Task instructions: Transcribe the data exactly, pictures excluded.

Source material:
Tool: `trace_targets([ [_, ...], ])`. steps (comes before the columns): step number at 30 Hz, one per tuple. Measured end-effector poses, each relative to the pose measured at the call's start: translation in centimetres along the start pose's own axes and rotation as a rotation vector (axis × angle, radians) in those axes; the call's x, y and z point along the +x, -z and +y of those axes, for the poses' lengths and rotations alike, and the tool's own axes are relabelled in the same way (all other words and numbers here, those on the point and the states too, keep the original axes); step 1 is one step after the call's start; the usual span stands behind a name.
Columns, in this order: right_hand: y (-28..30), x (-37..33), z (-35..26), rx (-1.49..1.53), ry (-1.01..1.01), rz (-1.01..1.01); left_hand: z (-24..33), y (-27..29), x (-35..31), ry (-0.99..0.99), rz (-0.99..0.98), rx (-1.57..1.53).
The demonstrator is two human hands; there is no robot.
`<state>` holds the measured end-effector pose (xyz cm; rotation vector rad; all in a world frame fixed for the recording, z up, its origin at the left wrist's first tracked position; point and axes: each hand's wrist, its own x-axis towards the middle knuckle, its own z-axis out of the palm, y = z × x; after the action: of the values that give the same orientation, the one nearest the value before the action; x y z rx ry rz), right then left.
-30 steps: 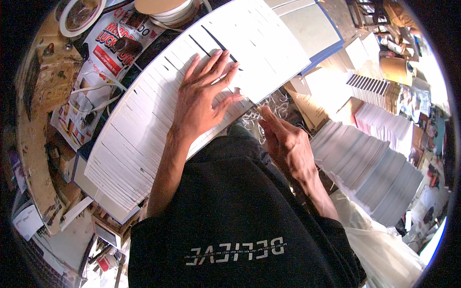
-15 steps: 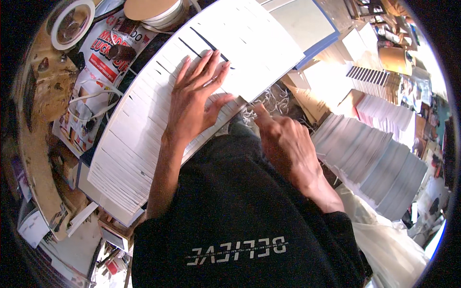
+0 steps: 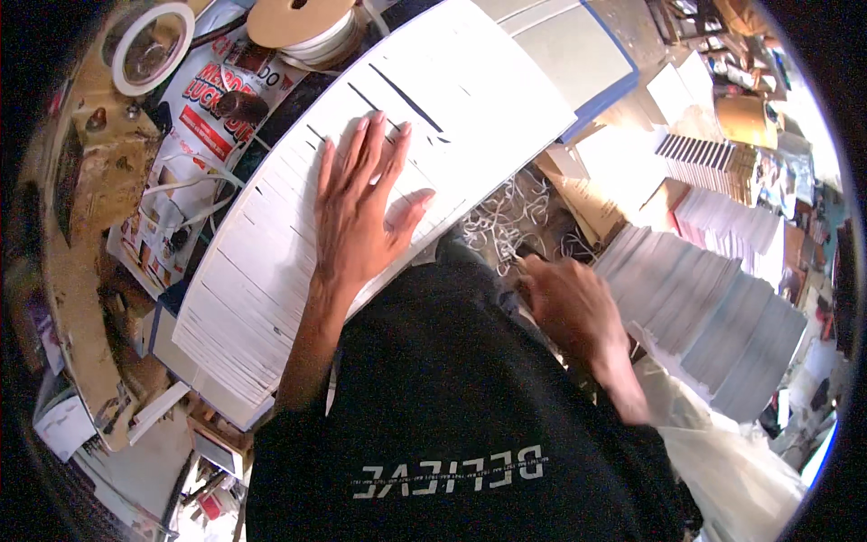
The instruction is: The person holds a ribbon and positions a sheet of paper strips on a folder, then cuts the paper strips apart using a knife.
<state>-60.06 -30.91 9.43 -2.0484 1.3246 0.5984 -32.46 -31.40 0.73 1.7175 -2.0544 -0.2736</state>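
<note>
A long row of white paper blocks (image 3: pixel 257 257), pressed side by side with thin dark gaps between them, runs diagonally in front of me. My left hand (image 3: pixel 361 208) lies on its top with the fingers stretched out. The thumb is spread toward the near edge. My right hand (image 3: pixel 578 303) is off the row, to the right of its near edge, with the fingers curled closed. A small pale tip shows at its fingertips, but what it belongs to is hidden by the hand and blur.
Curly white strips (image 3: pixel 515 212) lie below the row's right side. Tall grey-white paper stacks (image 3: pixel 686 289) stand at the right. A cord spool (image 3: pixel 293 27) and a tape roll (image 3: pixel 126 72) sit at the far left. A blue-edged board (image 3: pixel 578 63) extends beyond the row.
My right hand has moved away from the row's near edge, down and to the right. My left hand stays on the paper, its fingers slightly lower. The view has shifted a little.
</note>
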Motion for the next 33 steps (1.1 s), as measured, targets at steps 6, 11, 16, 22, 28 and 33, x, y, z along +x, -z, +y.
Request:
trace_targets([
  [6, -1.2, 0.5, -0.8, 0.392, 0.307, 0.520, 0.5, 1.4, -0.5, 0.014, -0.049, 0.067],
  [11, -3.1, 3.5, -1.4, 0.299, 0.388, 0.480, 0.1, 0.7, -0.7, 0.015, -0.034, 0.061],
  [16, -2.9, 3.5, -1.9, 0.315, 0.369, 0.516, 0.1, 0.4, -0.9, 0.020, -0.006, 0.095],
  [22, -2.7, 3.4, -2.1, 0.337, 0.337, 0.507, -0.1, 0.1, -1.0, 0.016, 0.017, 0.083],
  [28, -3.4, 3.0, -2.8, 0.230, 0.295, 0.550, 0.0, 0.0, -1.0, 0.009, 0.028, 0.084],
  [33, -2.9, 1.5, -3.8, 0.082, 0.151, 0.461, 0.1, 0.2, -0.8, 0.017, 0.025, 0.083],
])
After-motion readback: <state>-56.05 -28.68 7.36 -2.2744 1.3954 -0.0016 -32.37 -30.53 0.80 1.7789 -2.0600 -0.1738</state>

Response to this task:
Tool: `trace_targets([ [_, ...], ])`. steps (comes before the columns): step number at 30 Hz, one per tuple. Measured end-effector poses, each relative to the pose measured at the call's start: translation in centimetres along the start pose's own axes and rotation as a rotation vector (axis × angle, radians) in those axes; the call's x, y and z point along the +x, -z and +y of those axes, for the poses' lengths and rotations alike, and the tool's own axes are relabelled in the same way (all other words and numbers here, those on the point and the states too, keep the original axes); step 1 is one step after the call's start; the usual span stands behind a name.
Columns, in this order: right_hand: y (-28..30), x (-37..33), z (-35..26), rx (-1.49..1.53), ry (-1.01..1.01), rz (-1.01..1.01); left_hand: z (-24..33), y (-27..29), x (-35..31), ry (-0.99..0.99), rz (-0.99..0.98), rx (-1.57..1.53).
The demonstrator is two human hands; there is no robot.
`<state>` holds the measured end-effector pose (xyz cm; rotation vector rad; all in a world frame fixed for the recording, z up, its origin at the left wrist's first tracked position; point and axes: each hand's wrist, its own x-axis towards the middle knuckle, its own z-axis out of the palm, y = z × x; after the action: of the values that give the same orientation, the one nearest the value before the action; x y z rx ry rz), right then left.
-30 steps: 
-15 steps: 
+0 steps: 
The instruction is: The person holds a ribbon and positions a sheet of paper strips on a folder, then cuts the paper strips apart using a knife.
<state>-60.06 -30.91 9.43 -2.0484 1.3246 0.5984 -32.46 -31.40 0.73 1.7175 -2.0544 -0.2736</state>
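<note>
A long row of white paper blocks (image 3: pixel 257 257), pressed side by side with thin dark gaps between them, runs diagonally in front of me. My left hand (image 3: pixel 361 208) lies on its top with the fingers stretched out. The thumb is spread toward the near edge. My right hand (image 3: pixel 578 303) is off the row, to the right of its near edge, with the fingers curled closed. A small pale tip shows at its fingertips, but what it belongs to is hidden by the hand and blur.
Curly white strips (image 3: pixel 515 212) lie below the row's right side. Tall grey-white paper stacks (image 3: pixel 686 289) stand at the right. A cord spool (image 3: pixel 293 27) and a tape roll (image 3: pixel 126 72) sit at the far left. A blue-edged board (image 3: pixel 578 63) extends beyond the row.
My right hand has moved away from the row's near edge, down and to the right. My left hand stays on the paper, its fingers slightly lower. The view has shifted a little.
</note>
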Motion for the next 33 steps (1.1 s), as measured, targets at steps 6, 11, 16, 22, 28 and 33, x, y, z along +x, -z, +y.
Request:
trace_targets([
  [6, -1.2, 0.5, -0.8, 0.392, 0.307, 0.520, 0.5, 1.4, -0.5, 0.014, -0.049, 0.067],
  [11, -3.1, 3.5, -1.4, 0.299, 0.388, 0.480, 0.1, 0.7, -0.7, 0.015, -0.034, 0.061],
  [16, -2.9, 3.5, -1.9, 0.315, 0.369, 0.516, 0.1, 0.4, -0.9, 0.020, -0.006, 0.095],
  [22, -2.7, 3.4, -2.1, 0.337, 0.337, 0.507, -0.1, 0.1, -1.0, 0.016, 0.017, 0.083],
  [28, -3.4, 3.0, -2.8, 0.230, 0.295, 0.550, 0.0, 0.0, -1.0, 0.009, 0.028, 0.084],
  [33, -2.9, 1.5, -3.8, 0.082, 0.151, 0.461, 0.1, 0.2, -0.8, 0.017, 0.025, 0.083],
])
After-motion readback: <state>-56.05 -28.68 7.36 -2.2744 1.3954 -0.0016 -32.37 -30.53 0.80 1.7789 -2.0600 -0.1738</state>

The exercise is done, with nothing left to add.